ROCKFORD — Wolverine Worldwide (NYSE: WWW) announced today that it, along with Blum Capital Partners and Golden Gate Capital, has signed a definitive agreement to acquire Collective Brands, Inc. As part of the transaction, Wolverine will acquire Collective Brands’ Performance + Lifestyle Group (PLG), which consists of the Sperry Top-Sider, Saucony, Stride Rite and Keds brands.
Adding these businesses to Wolverine’s existing portfolio, which is led by Merrell, Hush Puppies, Wolverine, Sebago and Caterpillar Footwear, creates an even more powerful stable of lifestyle brands that positions the Company for accelerated growth in both revenue and profits.
The highlights of the deal:
- Transformational acquisition will create a $2.5 billion global footwear and lifestyle brand powerhouse.
- PLG brands generated more than $1.0 billion of revenue in fiscal 2011.
- Addition of Sperry Top-Sider, Saucony, Stride Rite and Keds will result in a combined portfolio of 16 premium lifestyle brands, each targeting unique global opportunities.
- Purchase price of approximately $1.23 billion, or 10 times PLG’s projected 2012 EBITDA.
- Acquisition will be accretive in the first full fiscal year (2013) and will provide significant earnings per share accretion in future years.
- The parties expect to complete the transaction late in the third quarter or early in the fourth quarter of 2012.
“Our Company is thrilled to add these four iconic brands to our proven global platform,” said Blake W. Krueger, Wolverine Worldwide Chairman and CEO. “This transaction provides dynamic portfolio expansion and diversification, and significant additional horsepower in five of our targeted growth areas – women’s, athletic, casual, kids and retail.
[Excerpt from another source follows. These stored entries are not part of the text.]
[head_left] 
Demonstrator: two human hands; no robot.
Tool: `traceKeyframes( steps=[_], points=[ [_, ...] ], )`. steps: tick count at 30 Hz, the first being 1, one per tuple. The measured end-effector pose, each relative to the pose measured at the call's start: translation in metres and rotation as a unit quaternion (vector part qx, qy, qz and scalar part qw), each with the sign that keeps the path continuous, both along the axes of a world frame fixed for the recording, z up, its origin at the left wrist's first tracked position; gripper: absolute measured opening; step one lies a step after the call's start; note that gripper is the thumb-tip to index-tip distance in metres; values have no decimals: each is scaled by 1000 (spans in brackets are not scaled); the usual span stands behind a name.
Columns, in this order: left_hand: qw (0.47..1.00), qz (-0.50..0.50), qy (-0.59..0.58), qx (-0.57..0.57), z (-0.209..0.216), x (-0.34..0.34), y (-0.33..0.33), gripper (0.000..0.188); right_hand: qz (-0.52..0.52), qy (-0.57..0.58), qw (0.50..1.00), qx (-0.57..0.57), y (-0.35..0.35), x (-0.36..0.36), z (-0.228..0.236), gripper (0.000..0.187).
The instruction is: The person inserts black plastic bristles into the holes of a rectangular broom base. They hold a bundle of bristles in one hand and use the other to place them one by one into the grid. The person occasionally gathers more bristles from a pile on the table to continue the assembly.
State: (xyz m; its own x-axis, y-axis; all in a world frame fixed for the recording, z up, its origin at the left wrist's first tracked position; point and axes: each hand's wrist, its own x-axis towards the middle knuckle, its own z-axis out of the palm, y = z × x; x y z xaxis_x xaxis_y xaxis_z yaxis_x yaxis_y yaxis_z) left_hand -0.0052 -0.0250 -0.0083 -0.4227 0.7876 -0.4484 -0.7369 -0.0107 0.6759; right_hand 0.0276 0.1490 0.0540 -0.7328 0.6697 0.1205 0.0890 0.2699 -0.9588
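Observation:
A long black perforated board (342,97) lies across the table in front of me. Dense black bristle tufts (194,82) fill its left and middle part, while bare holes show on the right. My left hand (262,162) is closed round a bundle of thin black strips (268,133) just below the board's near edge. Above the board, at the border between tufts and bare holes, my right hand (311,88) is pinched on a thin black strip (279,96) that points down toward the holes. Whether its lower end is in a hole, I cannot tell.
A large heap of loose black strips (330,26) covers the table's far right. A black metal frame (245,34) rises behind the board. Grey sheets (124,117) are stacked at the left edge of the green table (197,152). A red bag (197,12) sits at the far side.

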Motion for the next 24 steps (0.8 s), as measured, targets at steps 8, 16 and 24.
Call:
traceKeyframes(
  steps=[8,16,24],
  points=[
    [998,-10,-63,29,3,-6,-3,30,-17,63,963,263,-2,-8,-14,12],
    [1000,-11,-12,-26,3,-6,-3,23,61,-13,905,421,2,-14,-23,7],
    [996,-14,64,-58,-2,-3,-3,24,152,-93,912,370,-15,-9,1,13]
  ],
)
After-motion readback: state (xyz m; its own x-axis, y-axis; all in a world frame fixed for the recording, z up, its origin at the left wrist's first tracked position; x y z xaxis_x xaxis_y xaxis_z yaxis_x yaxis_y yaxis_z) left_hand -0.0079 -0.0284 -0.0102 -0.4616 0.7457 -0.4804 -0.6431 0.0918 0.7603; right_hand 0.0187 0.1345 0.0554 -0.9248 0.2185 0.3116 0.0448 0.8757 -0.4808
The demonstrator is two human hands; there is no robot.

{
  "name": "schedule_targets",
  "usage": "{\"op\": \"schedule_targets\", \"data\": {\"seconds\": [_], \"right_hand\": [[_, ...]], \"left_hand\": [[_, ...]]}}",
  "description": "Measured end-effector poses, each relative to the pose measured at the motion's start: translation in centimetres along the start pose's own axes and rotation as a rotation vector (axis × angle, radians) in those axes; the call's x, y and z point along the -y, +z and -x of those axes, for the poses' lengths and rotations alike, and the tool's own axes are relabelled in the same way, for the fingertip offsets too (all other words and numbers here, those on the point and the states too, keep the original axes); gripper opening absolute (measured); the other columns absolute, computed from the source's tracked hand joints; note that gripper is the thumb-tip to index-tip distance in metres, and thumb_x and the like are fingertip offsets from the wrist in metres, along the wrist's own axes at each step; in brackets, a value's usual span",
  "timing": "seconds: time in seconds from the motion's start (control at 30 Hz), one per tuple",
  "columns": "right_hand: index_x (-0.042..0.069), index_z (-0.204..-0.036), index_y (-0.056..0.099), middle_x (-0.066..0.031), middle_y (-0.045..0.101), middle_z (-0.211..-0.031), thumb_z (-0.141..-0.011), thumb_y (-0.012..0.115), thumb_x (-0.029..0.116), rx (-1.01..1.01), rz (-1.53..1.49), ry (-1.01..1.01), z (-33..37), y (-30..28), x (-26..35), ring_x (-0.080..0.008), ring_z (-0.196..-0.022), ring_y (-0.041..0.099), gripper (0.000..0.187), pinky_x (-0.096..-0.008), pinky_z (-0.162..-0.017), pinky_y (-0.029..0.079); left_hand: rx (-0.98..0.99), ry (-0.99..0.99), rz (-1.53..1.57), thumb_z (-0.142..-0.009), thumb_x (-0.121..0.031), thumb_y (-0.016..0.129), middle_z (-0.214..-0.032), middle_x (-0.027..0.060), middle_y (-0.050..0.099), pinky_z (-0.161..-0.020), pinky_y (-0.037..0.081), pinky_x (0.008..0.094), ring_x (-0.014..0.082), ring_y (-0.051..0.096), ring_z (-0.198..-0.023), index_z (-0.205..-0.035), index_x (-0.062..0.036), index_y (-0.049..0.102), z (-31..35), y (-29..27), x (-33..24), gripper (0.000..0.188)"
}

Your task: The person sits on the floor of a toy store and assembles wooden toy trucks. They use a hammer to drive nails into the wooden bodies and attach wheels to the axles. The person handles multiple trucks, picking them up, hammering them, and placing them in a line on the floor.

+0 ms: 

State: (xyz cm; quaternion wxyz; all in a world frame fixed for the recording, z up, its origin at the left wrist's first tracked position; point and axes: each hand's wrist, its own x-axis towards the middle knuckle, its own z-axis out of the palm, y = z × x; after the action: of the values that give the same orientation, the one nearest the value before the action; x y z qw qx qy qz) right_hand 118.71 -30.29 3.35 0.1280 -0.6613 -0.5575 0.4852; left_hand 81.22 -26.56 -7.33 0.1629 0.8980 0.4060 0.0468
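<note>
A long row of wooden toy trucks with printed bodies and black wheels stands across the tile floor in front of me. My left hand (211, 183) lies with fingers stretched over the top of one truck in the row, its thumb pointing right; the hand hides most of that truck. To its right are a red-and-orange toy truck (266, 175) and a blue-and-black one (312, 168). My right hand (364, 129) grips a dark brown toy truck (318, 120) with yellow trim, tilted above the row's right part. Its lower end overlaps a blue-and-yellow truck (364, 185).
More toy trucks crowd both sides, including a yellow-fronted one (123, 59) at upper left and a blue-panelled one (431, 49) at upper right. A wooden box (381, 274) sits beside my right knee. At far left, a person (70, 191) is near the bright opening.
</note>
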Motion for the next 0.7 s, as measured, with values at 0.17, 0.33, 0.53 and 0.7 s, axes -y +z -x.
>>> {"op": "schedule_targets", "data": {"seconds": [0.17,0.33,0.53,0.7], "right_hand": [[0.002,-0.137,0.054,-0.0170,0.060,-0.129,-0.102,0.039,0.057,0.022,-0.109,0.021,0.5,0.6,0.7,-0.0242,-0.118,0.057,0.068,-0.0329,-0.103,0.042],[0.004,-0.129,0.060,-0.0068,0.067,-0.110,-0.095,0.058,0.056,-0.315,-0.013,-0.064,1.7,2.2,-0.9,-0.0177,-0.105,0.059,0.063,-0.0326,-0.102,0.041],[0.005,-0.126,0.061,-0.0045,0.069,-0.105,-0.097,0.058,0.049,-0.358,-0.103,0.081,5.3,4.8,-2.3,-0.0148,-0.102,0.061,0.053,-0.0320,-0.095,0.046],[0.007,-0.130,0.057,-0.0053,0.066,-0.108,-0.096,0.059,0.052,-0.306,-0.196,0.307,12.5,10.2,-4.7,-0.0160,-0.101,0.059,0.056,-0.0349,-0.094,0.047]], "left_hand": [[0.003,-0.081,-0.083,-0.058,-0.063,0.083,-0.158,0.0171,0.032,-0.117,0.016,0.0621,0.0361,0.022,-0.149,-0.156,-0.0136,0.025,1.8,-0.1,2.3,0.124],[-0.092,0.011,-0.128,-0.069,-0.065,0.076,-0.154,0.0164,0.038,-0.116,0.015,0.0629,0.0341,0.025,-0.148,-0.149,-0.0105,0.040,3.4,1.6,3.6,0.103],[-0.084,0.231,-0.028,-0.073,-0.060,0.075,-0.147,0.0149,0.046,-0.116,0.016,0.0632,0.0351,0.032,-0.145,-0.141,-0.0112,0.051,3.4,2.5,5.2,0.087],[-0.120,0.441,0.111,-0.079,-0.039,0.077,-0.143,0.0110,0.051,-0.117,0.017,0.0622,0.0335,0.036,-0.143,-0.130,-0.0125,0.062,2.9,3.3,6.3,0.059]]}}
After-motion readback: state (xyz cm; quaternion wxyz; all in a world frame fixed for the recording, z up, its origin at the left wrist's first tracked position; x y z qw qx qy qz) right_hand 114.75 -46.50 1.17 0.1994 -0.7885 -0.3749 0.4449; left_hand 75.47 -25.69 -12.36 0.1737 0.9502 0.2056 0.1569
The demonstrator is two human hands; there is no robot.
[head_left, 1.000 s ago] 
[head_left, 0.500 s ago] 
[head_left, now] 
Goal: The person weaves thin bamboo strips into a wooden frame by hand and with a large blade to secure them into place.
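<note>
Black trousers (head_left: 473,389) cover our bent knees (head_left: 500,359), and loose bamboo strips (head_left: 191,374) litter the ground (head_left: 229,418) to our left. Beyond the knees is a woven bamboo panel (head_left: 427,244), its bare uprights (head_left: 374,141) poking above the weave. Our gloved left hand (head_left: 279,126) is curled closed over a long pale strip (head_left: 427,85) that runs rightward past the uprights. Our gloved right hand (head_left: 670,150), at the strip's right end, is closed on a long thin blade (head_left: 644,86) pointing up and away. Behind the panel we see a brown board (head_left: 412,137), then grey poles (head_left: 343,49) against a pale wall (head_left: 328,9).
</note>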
This transformational acquisition creates a powerful array of leading lifestyle brands that is balanced across product categories, genders and target consumers, with enormous opportunities for domestic and international growth.”
The acquired brands perfectly complement Wolverine’s strategic priorities. Sperry Top-Sider, Saucony and Keds each have a strong following among women and also bring the opportunity to leverage Wolverine’s global distribution strengths. Saucony’s leadership in the athletic space complements Merrell to provide a powerful resource in running, training, trail, minimalist and barefoot footwear. Stride Rite’s leadership in the premium children’s shoe category and meaningful retail presence represent an important strategic opportunity for Wolverine’s existing brands. Each of the PLG brands has an authentic heritage, excellent customer loyalty, differentiated market positioning, mid-to-premium price points and global expansion opportunities that are aligned with Wolverine’s business strategy.
“Our Company has a proven track record of successfully growing brands of this size, in terms of both international reach and margin expansion,” continued Krueger. “Gregg Ribatt and his leadership team have done a great job building a world-class organization and they have delivered outstanding revenue growth over the past several years. We are pleased to welcome the entire PLG team to the Wolverine family, and we look forward to joining forces and continuing to build on their accomplishments. We intend to leverage our Company’s best-in-class sourcing organization, robust technology infrastructure and proven experience in building brands internationally to deliver even more growth for our shareholders.”
Wolverine, with commitments arranged by J.P. Morgan Securities LLC and Wells Fargo Securities, LLC, anticipates funding the transaction through a combination of cash on hand and debt financing.
“This significant acquisition is an incredibly positive statement about the strength of our Company, our proven business model and confidence in our ability to grow both existing and newly acquired brands around the world,” said Don Grimes, Senior Vice President and Chief Financial Officer. “This transaction, because of both the significant opportunities for future growth and the historically low interest rate environment, promises to deliver meaningful earnings accretion and generate a very attractive return for Wolverine shareholders. Our historically strong cash flow, combined with the incremental profitability and cash flow of the newly acquired brands, will give us the ability to aggressively reduce debt over the next few fiscal years.”